Decreased Apoptotic Rate of Alveolar Macrophages of Patients with Idiopathic Pulmonary Fibrosis

13rd Respiratory Medicine Department, Sismanoglio General Hospital, 15126 Marousi, Greece
2Department of Pathology and Computerized Image Analysis, 417 NIMTS Hospital, 11521 Athens, Greece
3Bronchoalveolar Lavage Unit, Sismanoglio General Hospital, 15126 Marousi, Greece
4Department of Pneumonology, University Hospital of Alexandroupolis and Medical School of Democritus University of Thrace, 68100 Alexandroupolis, Greece

Received 8 February 2012; Revised 5 April 2012; Accepted 19 April 2012

Academic Editor: Stefano Centanni

Copyright © 2012 Fotios Drakopanagiotakis et al. This is an open access article distributed under the Creative Commons Attribution License, which permits unrestricted use, distribution, and reproduction in any medium, provided the original work is properly cited.


Introduction. Increased apoptosis of epithelial cells and decreased apoptosis of myofibroblasts are involved in the pathogenesis of IPF. The apoptotic profile of alveolar macrophages (AMs) in IPF is unclear. Aim. To investigate whether AMs of patients with IPF exhibit a different apoptotic profile compared to normal subjects. Methods. We analyzed, by immunohistochemistry, the expression of the apoptotic markers fas, fas ligand , bcl-2, and bax in AM obtained from bronchoalveolar lavage fluid (BALF) of 20 newly diagnosed, treatment-naive IPF patients and of 16 controls. Apoptosis of AM was evaluated by Apoptag immunohistochemistry. IPF patients received either interferon-g and corticosteroids or azathioprine and corticosteroids for six months. Results. BALF AMs undergoing apoptosis were significantly less in IPF patients. No difference was found in the expression of fas or fas ligand, bcl-2 and bax between IPF and control group. No difference was found between the respiratory function parameters of the two treatment groups after six months. A positive correlation was found between the number of bcl-2 positive stained macrophages and DLCO after treatment. Conclusions. The decreased apoptotic rate of AM of patients with IPF is not associated with decreased expression of apoptosis mediators involved in the external or internal apoptotic pathway.

1. Introduction

Idiopathic pulmonary fibrosis (IPF) is a chronic diffuse lung disease, characterised by progressive deterioration which ultimately leads to death [1].

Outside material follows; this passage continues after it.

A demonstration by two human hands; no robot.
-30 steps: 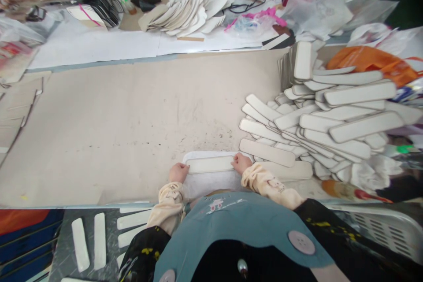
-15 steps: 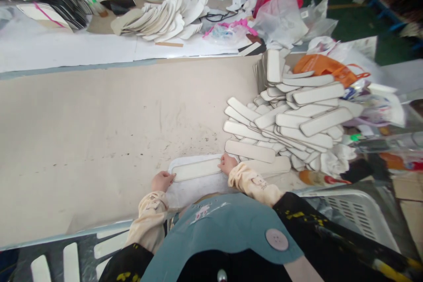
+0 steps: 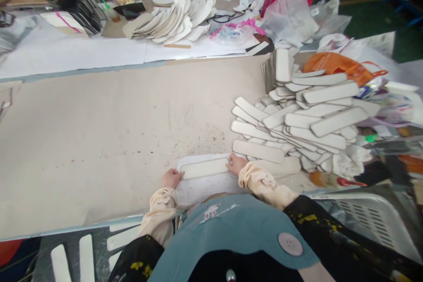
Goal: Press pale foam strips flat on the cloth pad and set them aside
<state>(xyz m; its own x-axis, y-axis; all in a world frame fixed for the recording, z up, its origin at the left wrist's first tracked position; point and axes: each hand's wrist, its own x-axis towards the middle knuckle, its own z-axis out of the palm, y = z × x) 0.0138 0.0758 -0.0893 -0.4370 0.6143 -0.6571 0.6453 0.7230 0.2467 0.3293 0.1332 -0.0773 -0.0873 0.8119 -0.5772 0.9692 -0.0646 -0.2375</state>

Apoptosis is an important physiological process for the development and the maintenance of tissue homeostasis which ensures a balance between cellular proliferation and turnover in nearly all tissues [2]. Apoptosis can be activated by two pathways.(a)The extrinsic or death-receptor pathway which involves the activation of death receptors present in the cell membrane, which are activated by death ligands. Fas and TNF-receptor 1 are the two most known death receptors. Connection of death Ligand, such as Fas Ligand to its death receptor leads to receptor polymerisation and activation of adaptor proteins called “activated death domains” which activate procaspase molecules to caspases.(b)The intrinsic pathway which is associated to an increase of mitochondrial permeability and is activated by cellular “stress.” Cellular stress leads to reduced expression of antiapoptotic mitochondrial proteins (bcl-2, bcl-x) and to increased expression of proapoptotic mitochondrial proteins (bak, bax, bim). The reduction of anti-apoptotic proteins causes an increase in mitochondrial membrane permeability and subsequent outflux of cytochrome c to the cytoplasm.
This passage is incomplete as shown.